▶ [Instructions for the task]:
An exact transcription of the lines below, from the first through the one containing "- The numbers", is the only output wanted.

▶ [Exercise data]:
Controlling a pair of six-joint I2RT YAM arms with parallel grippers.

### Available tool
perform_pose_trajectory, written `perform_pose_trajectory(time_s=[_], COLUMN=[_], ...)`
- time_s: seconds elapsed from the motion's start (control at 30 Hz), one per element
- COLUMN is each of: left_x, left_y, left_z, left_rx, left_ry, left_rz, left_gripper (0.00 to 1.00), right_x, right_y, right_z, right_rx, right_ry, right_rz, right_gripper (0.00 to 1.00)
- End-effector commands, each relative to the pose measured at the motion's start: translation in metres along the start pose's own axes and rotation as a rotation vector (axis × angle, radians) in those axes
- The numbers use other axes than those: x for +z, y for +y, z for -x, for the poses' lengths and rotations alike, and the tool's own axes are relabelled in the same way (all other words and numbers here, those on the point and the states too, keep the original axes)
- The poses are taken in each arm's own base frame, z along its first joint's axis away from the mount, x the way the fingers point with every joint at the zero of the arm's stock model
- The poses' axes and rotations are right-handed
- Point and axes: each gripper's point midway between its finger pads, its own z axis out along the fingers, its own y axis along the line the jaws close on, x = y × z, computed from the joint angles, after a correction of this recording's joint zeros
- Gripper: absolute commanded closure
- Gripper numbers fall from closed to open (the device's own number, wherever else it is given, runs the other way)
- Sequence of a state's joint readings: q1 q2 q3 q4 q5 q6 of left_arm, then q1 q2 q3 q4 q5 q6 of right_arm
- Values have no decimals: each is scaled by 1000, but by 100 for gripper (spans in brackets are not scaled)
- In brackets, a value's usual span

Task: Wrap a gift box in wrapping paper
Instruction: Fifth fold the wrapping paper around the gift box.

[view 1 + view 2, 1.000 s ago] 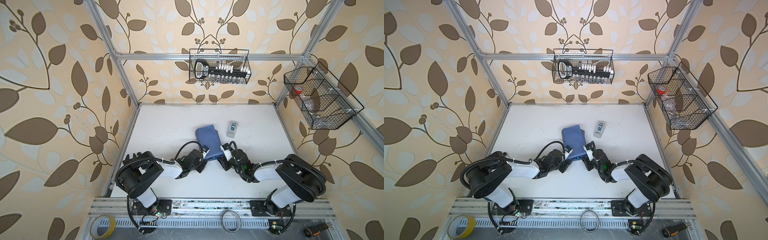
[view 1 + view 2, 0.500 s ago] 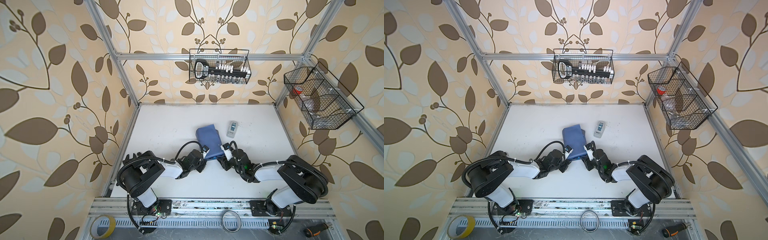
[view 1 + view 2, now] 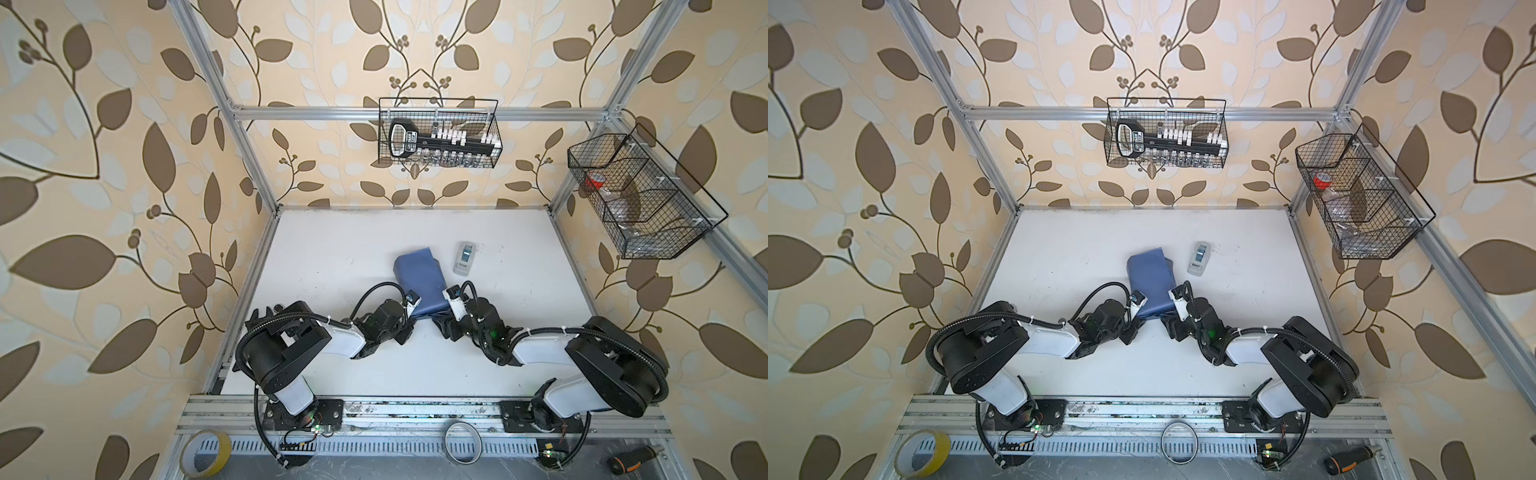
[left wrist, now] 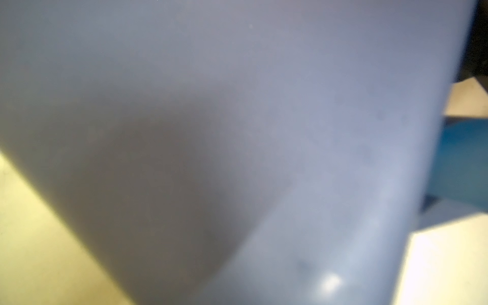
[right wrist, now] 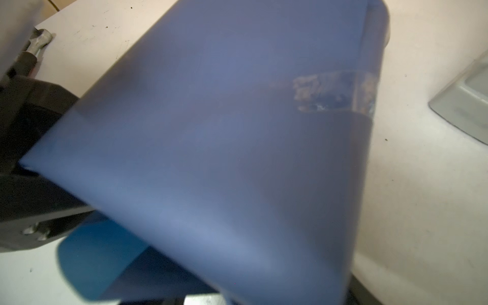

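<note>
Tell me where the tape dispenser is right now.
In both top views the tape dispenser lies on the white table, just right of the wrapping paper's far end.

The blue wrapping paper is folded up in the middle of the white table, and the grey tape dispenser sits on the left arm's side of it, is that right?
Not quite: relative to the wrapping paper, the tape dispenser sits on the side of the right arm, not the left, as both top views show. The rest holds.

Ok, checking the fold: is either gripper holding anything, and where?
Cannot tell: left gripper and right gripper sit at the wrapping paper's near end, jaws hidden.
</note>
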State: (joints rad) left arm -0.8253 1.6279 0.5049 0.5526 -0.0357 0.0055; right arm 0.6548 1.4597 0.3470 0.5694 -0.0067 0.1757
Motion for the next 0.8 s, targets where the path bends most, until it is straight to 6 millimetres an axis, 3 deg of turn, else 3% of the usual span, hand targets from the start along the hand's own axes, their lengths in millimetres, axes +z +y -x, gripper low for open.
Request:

▶ [Expected answer]:
Controlling a pair of six-joint I2RT YAM arms with parallel grippers.

### Available tool
perform_pose_trajectory, written `perform_pose_trajectory(time_s=[_], COLUMN=[_], ...)`
- time_s: seconds elapsed from the motion's start (control at 30 Hz), one per element
- COLUMN is each of: left_x, left_y, left_z, left_rx, left_ry, left_rz, left_gripper (0.00 to 1.00), right_x, right_y, right_z, right_rx, right_ry, right_rz, right_gripper (0.00 to 1.00)
- End-effector commands, each relative to the pose measured at the motion's start: translation in metres along the start pose's own axes and rotation as a rotation vector (axis × angle, radians) in those axes
- The numbers use other axes than those: x for +z, y for +y, z for -x, for the poses' lengths and rotations alike, and the tool's own axes are relabelled in the same way (all other words and numbers here, those on the point and the states too, keep the original axes)

This exercise is now complete.